JAMES WARDLAW, PARTNER, CAMPBELL LUTYENS
An extraordinary amount of capital was raised for infrastructure managers in 2016 and it is difficult to see 2017 reaching the same quantum raised. But there still seems to be a huge amount of capital available for those managers delivering 15 percent-plus IRRs in 2017. These strategies include the more private equity-like and funds investing at the late stage of project development. The yield differential between greenfield and brownfield has arguably never been wider and so the yield boost for those who sell when projects are operational is considerable.
We are also seeing further opportunities to restructure funds of 2006-2008 vintages, which are coming to the end of their natural lives, through the creation of liquidity events and continuation funds. But if they do not represent a ‘win, win, win’ for existing investors, new investors and the manager, they will not proceed.
However, not all is rosy. We sense that many investors feel core, brownfield infrastructure is fully priced and that many also feel fully weighted towards energy, including renewables and midstream, and they do not necessarily want to take a view on future oil, gas or electricity prices and their impacts on the value of infrastructure assets. So fundraising for these strategies is harder.
NINA DOHR-PAWLOWITZ, CEO & HEAD OF FUND PLACEMENT, DC PLACEMENT ADVISORS
Global infrastructure platforms are a trend we expect to continue based on our very positive experience. Investors are seeking well-diversified offerings with clear, proven strategies to minimise risks and at the same time to access high-quality dealflow. However, we see only a few managers with the capacity to offer sustainable global platforms, so we should not forget local champions, albeit with a smaller capacity to deploy capital.
On the demand side, we expect to see larger institutional allocations – both for equity and debt – spurred on by the consistent search for stable and predictable cashflows as complementary to low-yielding traditional fixed income. This is also why we expect traditionally conservative investors, such as insurance companies, to increase their allocations.

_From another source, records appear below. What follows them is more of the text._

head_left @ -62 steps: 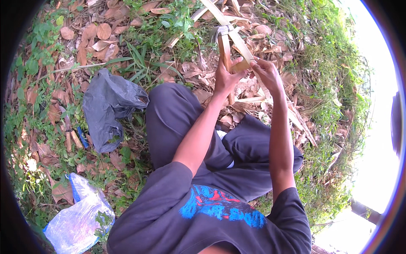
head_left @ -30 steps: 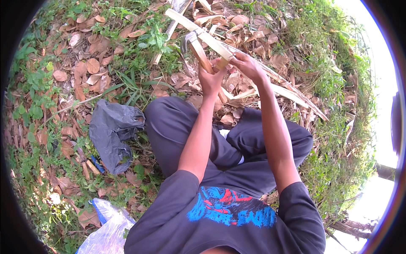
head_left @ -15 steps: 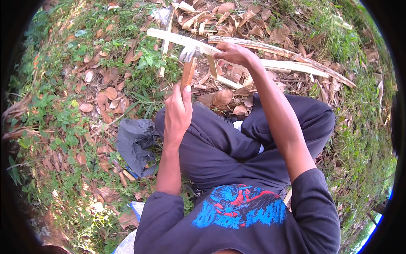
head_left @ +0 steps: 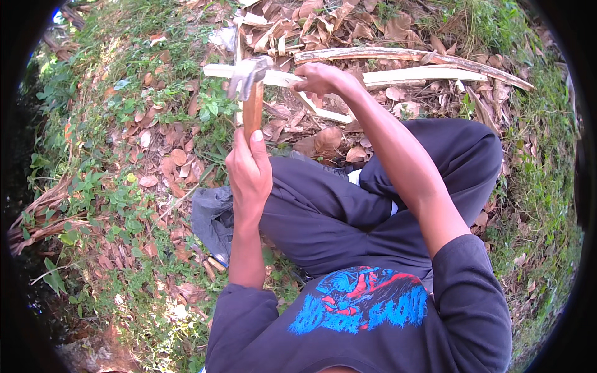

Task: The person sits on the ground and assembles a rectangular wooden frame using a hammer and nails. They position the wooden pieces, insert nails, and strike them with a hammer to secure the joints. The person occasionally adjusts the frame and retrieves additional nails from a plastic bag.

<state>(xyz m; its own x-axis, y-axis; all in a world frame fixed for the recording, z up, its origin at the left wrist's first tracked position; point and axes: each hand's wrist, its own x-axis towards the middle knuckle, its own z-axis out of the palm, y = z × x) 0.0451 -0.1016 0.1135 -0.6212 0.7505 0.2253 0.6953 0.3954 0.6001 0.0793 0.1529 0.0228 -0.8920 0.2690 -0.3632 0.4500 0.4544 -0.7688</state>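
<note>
Leafy, grassy ground on all sides of the grip.
Dry brown leaves lie scattered over it, thick beyond the right hand; a long bark-edged strip stretches over them past that hand and rightward, with a pale strip just on its near side; a dark plastic bag sits crumpled beside the wrist of the left hand, two short wooden pieces lying nearer the body, close to the bag.

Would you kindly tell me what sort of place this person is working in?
Outdoors, perhaps a garden or grove: low green plants grow here, and dry brown leaves lie scattered among them.
</note>
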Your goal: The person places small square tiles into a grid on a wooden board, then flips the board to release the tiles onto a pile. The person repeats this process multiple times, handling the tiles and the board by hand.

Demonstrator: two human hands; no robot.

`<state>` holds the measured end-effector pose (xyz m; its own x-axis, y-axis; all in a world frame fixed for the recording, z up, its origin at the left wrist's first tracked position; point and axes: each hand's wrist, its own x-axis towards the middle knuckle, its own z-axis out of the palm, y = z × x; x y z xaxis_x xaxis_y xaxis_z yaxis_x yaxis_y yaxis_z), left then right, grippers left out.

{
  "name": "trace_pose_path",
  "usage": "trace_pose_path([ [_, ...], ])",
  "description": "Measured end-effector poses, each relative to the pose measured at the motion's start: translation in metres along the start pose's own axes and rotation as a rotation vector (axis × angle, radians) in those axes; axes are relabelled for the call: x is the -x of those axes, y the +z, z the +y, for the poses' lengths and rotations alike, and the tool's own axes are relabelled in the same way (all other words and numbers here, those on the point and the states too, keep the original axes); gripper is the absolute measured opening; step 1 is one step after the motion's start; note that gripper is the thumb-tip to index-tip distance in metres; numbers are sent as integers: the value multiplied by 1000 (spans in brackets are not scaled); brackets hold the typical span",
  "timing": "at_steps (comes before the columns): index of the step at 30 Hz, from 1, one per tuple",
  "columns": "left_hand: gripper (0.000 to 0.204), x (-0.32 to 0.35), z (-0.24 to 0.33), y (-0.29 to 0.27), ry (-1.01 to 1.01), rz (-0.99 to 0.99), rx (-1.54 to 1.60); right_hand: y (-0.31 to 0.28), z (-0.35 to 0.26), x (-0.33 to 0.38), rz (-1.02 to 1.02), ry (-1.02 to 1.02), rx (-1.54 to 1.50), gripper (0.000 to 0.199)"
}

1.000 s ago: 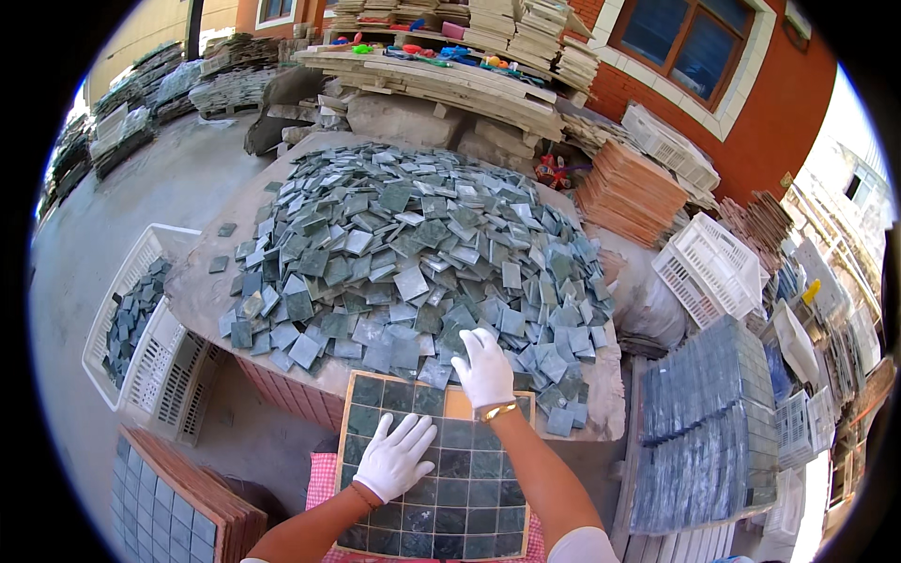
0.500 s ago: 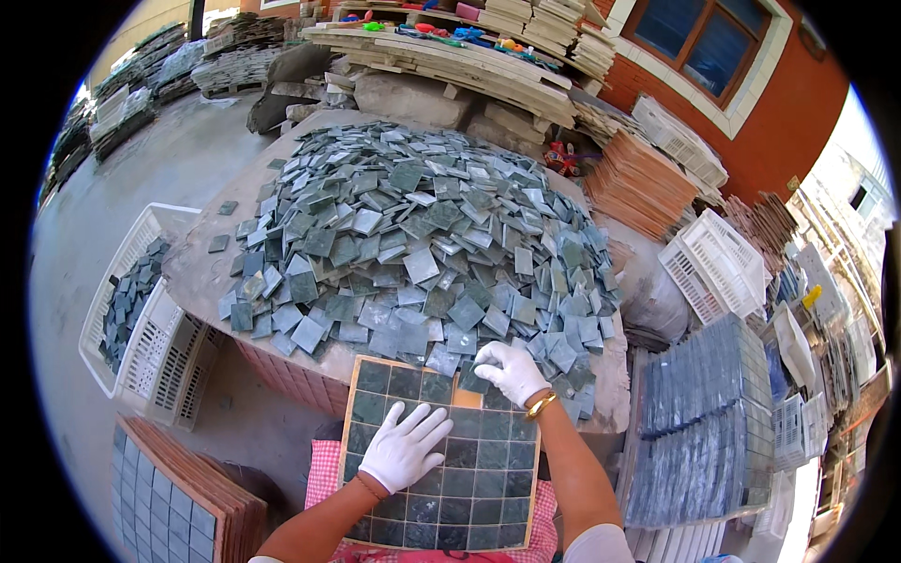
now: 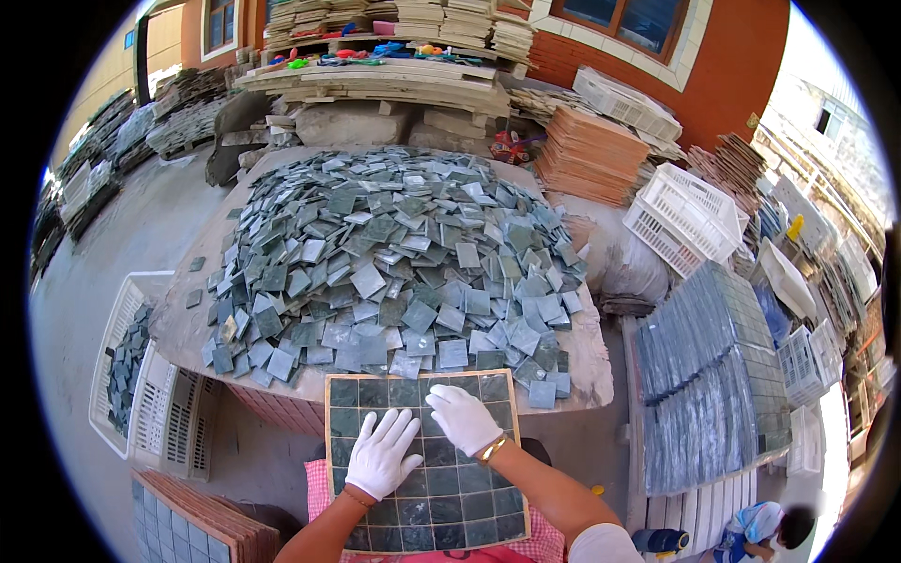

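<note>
Resting flat, fingers spread, the gloved left hand [image 3: 380, 454] grips nothing on the left half of the framed tile panel [image 3: 446, 509], which lies on a pink checked cloth [image 3: 317, 490] beside the near edge of the table [image 3: 591, 371]. The gloved right hand [image 3: 465, 420] bends over the panel by its far edge; whether it grasps anything, I cannot tell. Loose green-grey tiles [image 3: 367, 281] heap across the table.
</note>
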<state>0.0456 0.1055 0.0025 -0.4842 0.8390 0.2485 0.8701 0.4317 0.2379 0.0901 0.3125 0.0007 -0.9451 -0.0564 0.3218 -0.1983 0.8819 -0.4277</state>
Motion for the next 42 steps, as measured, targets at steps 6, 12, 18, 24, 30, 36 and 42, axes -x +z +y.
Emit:
trace_pose_path([
  [6,65,-3,-3,3,-137,9,-8,17,-18,-3,-38,-70,90,56],
  [12,66,-1,-33,2,-223,66,-144,-16,40,8,-51,87,419,67],
  [18,66,-33,-22,-2,111,-47,-81,-26,47,11,50,14,389,62],
  [24,59,-75,-64,-10,377,-83,-171,-23,50,11,81,6,342,59],
  [30,47,-98,-141,-34,-16,117,-457,-25,49,10,193,47,294,59],
  [36,51,-90,-113,-23,-151,312,-60,-15,26,14,91,259,474,72],
  [42,55,-53,-110,17,-209,267,712,55,-98,3,-224,-61,146,79],
])
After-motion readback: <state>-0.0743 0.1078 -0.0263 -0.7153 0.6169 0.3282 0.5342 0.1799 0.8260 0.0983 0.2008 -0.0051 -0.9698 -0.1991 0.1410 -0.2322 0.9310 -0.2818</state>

We also see an increased appetite by both investors and managers to diversify portfolios by including strategies aimed at enhancing return profiles, from greenfield add-ons to brownfield strategies on the equity side and mezzanine strategies on the debt side.
Access to deals will certainly be a continuing topic in 2017 and we assume it will lead to both managers and investors looking beyond what is regarded as infrastructure in the ‘traditional’ sense and being creative in identifying sustainable generators of solid yields.

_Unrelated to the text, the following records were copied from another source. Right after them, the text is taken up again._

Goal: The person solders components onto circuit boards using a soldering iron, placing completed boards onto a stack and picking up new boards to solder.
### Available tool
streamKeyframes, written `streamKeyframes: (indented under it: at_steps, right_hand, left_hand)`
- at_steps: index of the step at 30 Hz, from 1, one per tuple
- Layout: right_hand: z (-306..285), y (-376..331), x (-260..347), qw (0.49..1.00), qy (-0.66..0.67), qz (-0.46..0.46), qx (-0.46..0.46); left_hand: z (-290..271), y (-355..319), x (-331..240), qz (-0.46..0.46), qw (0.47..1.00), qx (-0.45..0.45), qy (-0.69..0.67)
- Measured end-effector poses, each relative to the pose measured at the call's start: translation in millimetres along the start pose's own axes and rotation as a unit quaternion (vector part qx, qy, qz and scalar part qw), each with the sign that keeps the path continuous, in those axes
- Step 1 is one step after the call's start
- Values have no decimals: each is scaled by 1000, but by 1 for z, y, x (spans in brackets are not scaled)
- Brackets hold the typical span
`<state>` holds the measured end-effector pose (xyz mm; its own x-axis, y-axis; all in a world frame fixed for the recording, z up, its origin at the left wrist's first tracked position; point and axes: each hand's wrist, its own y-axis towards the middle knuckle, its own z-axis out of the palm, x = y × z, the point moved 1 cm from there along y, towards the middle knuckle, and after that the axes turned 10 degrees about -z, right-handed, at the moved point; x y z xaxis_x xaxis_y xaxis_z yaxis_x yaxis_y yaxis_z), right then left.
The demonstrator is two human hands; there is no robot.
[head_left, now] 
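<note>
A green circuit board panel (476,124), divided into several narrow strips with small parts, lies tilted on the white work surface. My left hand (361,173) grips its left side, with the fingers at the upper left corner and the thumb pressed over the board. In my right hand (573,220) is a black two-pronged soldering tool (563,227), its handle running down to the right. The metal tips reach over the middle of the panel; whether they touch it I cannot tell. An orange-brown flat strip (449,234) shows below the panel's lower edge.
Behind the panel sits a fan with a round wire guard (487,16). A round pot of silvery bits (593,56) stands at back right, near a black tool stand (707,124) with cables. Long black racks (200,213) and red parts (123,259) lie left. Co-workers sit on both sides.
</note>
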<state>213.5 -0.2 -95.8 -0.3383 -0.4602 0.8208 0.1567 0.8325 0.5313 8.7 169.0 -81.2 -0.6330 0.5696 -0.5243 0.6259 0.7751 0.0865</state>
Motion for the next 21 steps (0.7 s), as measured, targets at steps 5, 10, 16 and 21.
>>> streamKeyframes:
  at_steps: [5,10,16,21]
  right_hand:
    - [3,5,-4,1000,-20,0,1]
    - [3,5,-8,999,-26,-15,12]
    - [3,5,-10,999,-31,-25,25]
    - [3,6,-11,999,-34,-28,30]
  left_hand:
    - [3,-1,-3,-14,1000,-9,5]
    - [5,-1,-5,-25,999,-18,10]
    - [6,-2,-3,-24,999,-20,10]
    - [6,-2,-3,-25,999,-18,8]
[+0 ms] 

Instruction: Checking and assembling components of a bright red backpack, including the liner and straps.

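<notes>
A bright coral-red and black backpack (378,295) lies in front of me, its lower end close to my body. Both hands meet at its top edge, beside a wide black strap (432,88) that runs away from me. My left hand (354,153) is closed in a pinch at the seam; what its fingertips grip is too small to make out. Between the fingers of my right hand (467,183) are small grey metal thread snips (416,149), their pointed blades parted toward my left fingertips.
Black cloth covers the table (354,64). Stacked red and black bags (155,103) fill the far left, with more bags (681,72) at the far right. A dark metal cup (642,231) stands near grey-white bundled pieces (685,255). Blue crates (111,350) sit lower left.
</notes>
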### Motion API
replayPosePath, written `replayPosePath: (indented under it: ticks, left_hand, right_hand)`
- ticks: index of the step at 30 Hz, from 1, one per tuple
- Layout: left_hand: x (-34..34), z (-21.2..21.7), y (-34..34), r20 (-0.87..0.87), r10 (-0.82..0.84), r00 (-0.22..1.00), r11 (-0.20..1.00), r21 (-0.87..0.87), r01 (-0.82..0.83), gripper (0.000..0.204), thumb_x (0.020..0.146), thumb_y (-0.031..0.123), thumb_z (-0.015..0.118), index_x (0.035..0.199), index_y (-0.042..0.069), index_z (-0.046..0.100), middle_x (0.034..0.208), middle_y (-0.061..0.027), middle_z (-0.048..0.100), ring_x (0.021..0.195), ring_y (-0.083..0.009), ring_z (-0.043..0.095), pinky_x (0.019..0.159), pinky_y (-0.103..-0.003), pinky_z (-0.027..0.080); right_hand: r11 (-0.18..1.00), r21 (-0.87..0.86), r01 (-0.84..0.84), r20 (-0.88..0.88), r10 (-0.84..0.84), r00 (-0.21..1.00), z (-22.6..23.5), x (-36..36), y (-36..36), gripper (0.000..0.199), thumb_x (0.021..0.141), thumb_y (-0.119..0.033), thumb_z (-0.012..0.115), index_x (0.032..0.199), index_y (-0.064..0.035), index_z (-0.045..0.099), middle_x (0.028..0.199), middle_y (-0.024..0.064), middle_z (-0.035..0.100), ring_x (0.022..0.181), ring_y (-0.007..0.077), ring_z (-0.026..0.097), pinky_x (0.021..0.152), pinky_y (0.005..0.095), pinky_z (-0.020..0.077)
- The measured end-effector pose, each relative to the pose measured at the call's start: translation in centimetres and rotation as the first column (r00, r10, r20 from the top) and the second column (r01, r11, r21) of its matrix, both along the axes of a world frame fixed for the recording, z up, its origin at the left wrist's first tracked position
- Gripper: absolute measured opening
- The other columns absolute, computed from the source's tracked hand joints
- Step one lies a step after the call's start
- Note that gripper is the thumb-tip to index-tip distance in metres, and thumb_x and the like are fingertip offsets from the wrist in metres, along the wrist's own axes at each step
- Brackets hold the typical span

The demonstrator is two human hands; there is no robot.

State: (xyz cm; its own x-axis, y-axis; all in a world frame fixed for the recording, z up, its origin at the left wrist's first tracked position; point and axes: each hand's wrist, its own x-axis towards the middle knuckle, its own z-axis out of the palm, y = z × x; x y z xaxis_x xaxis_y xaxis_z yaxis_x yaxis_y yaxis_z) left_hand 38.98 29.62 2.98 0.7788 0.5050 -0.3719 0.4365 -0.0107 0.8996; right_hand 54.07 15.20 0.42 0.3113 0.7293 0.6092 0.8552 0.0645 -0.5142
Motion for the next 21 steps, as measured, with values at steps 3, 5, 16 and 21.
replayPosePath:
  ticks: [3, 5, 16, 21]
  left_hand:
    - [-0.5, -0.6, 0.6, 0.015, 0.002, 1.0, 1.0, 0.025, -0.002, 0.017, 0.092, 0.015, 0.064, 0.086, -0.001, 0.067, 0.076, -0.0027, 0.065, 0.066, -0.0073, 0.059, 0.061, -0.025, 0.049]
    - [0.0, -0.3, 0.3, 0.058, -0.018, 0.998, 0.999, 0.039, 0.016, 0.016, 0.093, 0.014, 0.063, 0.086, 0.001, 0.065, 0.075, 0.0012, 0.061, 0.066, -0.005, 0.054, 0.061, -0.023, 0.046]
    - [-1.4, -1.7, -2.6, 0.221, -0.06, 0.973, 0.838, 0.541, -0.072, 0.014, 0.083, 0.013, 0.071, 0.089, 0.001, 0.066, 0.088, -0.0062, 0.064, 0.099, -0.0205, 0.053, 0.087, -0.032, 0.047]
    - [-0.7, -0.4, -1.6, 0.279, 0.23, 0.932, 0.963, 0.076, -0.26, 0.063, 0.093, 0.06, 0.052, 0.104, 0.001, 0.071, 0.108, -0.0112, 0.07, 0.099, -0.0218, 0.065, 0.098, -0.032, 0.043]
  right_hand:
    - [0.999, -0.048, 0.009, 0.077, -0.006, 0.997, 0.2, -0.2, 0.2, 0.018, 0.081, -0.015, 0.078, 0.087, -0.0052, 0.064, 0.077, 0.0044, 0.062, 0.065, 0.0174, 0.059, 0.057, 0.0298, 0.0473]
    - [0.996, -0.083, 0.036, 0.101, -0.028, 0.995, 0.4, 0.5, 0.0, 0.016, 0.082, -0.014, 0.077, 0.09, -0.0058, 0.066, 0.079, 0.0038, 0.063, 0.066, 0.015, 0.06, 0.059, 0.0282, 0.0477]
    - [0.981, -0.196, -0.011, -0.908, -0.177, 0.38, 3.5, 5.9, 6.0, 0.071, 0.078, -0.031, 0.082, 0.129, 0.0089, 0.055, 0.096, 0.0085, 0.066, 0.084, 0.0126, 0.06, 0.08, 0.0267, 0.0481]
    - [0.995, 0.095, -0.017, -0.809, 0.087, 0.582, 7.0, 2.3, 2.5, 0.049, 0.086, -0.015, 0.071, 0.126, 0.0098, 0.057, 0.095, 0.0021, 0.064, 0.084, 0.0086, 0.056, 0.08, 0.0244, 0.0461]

SACHA GORNAYA, PRINCIPAL, FIRST AVENUE
Last year was another record year for infrastructure fundraising, both in terms of quantum and speed with which managers achieved their target fund sizes. Notwithstanding, the market is clearly maturing, with capital concentrating amongst a smaller pool of experienced players with demonstrated sourcing, asset management and exit abilities.
Traditional core infrastructure continues to experience significant competitive tensions driven not only by an increase in dry powder, but more particularly by the influx of LPs acting as direct investors with matching investment and operational capabilities. The resulting return compression is pushing funds to undergo a number of changes to their strategies in order to achieve their performance objectives, at times broadening the definition of infrastructure and shifting their focus away from core towards more value-add strategies.
Further highlighting GPs’ and LPs’ pursuit for superior returns is the increasing popularity of greenfield investing. These strategies, with typically longer fund term structures, offer investors an early entry point into an asset lifecycle, a potential for a stable long-term yield and a superior IRR in return for accepting the associated complexity.
Finally, renewables are also at the front of LP demand, thanks to their increasing role in the global power generation mix.